Post by Barb Wright »

True Story wrote:... This is generally an inherited disorder....
This is a narrow and inaccurate statement in that it lacks full disclosure. See these quotes:

http://www.mindspring.com/~pjs4/di-whatisit.html
Causes can be:
Genetic - it can be passed through the generations
Congenital - If the animal is born with the problem, no matter what its actual cause is, it is called a congenital condition
Trauma - usually to the head
Tumor - usually brain
Unknown - also called idiopathic

http://www.vetinfo.com/dencyclopedia/dedibetinsp.html
"This problem can occur for a number of reasons and for no reason at all. Examples of predisposing causes are kidney failure, hyperadrenocorticism (Cushing's Disease), hypoadrenocorticism (Addison's Disease) liver disease, pyometra and others. These things affect the kidney's ability to respond. Head trauma or brain cancer can affect the body's ability to produce (the hormone) ADH."

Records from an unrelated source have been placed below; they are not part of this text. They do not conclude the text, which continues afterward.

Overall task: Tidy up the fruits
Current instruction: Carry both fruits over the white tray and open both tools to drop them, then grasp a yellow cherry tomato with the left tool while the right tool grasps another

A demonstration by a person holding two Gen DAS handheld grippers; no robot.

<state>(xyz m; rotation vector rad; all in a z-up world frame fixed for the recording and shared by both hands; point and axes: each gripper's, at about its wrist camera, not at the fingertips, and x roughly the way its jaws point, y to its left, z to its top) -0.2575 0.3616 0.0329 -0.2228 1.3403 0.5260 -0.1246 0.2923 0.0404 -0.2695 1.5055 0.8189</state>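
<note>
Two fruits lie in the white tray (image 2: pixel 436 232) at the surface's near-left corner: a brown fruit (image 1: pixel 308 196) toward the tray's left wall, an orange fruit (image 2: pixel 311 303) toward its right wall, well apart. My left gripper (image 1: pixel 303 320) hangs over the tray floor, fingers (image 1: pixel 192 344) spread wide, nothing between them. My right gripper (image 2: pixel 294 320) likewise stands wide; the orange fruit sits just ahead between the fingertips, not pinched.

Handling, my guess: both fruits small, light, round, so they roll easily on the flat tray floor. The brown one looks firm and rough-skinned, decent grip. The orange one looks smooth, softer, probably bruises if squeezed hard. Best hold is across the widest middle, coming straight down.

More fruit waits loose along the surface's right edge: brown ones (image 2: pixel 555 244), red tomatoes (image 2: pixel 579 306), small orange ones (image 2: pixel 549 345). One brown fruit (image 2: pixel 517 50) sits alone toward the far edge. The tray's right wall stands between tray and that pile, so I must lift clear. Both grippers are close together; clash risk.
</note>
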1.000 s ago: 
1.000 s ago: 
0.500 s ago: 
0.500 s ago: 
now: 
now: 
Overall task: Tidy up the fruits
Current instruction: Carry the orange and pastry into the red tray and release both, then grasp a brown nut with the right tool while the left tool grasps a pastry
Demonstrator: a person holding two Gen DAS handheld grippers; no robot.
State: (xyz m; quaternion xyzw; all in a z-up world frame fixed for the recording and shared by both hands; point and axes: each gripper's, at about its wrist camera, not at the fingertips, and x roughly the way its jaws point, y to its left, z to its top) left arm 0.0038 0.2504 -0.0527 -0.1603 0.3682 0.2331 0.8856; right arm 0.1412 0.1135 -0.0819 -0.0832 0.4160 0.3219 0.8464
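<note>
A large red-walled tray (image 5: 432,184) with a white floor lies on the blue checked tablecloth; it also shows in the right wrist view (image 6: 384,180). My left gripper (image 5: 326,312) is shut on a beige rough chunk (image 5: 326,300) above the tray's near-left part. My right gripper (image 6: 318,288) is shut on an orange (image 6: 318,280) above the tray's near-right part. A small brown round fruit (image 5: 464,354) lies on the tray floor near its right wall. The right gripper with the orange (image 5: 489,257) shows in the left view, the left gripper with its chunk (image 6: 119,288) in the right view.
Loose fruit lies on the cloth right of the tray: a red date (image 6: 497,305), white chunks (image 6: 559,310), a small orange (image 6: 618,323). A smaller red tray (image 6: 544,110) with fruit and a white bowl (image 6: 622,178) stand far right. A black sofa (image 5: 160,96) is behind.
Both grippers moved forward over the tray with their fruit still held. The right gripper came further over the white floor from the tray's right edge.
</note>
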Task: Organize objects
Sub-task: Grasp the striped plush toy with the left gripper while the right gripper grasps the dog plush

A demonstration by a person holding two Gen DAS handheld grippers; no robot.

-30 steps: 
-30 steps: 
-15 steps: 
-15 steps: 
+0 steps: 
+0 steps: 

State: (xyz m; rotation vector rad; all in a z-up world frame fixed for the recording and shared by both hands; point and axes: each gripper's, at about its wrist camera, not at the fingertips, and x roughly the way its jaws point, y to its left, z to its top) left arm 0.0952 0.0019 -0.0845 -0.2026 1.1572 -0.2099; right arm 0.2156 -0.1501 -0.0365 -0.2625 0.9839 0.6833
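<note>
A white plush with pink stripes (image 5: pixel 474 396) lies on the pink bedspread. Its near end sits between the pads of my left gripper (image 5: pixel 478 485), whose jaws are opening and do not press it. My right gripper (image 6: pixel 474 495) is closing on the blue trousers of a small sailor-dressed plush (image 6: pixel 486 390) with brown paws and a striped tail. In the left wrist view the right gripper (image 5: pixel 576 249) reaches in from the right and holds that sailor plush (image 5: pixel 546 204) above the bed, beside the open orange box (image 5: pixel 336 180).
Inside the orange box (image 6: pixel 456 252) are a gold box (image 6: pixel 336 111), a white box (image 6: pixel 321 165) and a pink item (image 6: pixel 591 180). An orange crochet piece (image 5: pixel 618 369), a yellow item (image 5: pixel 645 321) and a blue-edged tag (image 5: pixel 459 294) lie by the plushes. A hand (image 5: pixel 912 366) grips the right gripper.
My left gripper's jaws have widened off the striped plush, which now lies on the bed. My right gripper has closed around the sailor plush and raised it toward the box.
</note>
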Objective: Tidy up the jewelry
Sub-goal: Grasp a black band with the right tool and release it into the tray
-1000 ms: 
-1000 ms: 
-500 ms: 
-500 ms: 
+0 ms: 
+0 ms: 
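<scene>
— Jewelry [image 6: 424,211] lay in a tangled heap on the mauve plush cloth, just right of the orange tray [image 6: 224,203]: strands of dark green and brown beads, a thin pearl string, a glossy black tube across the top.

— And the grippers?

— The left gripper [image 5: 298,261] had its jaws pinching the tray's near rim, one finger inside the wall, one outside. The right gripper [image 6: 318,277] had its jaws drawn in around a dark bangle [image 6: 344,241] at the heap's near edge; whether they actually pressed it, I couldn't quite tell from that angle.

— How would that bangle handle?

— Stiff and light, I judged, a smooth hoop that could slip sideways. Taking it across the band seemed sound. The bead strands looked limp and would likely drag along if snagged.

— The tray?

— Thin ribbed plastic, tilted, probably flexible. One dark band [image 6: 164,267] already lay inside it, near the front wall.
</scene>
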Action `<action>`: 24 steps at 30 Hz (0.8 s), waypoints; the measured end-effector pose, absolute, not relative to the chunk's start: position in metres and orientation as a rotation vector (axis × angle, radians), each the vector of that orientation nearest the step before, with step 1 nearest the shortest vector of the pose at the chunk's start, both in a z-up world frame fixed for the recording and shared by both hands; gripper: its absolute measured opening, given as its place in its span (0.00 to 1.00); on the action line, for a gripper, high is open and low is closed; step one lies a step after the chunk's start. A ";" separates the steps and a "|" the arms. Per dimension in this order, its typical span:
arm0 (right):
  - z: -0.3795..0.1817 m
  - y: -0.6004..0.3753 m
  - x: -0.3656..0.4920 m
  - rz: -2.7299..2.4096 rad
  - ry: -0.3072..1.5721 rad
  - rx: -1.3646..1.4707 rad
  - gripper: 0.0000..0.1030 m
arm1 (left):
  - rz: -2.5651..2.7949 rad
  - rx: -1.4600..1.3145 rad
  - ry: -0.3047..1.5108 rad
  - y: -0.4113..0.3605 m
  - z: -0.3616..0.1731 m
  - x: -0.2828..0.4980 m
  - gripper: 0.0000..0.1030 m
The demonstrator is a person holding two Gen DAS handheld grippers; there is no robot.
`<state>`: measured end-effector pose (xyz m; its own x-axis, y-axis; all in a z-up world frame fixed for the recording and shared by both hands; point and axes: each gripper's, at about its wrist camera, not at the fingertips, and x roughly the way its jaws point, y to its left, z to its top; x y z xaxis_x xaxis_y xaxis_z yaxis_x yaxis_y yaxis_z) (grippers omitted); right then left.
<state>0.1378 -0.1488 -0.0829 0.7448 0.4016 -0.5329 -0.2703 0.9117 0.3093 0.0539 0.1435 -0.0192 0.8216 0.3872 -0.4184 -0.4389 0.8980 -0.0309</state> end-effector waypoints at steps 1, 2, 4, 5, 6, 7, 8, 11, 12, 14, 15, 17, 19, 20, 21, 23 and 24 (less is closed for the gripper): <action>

I found the above concensus at quite a few sites.

And further to be considered are the two different types of DI. Here is are two good concise examples:

http://www.mirage-samoyeds.com/diabetes2.htm
"....DI exists to two forms, Central Diabetes Insipidus (CDI) and Nephrogenic Diabetes Insipidus (NDI). CDI and partial CDI can be either congenital (existing since birth) or acquired later in life. Dogs of any age, sex and breed are at risk for CDI. On the other hand, NDI is a rare genetic disorder, usually diagnosed in younger animals." (Emphasis mine.)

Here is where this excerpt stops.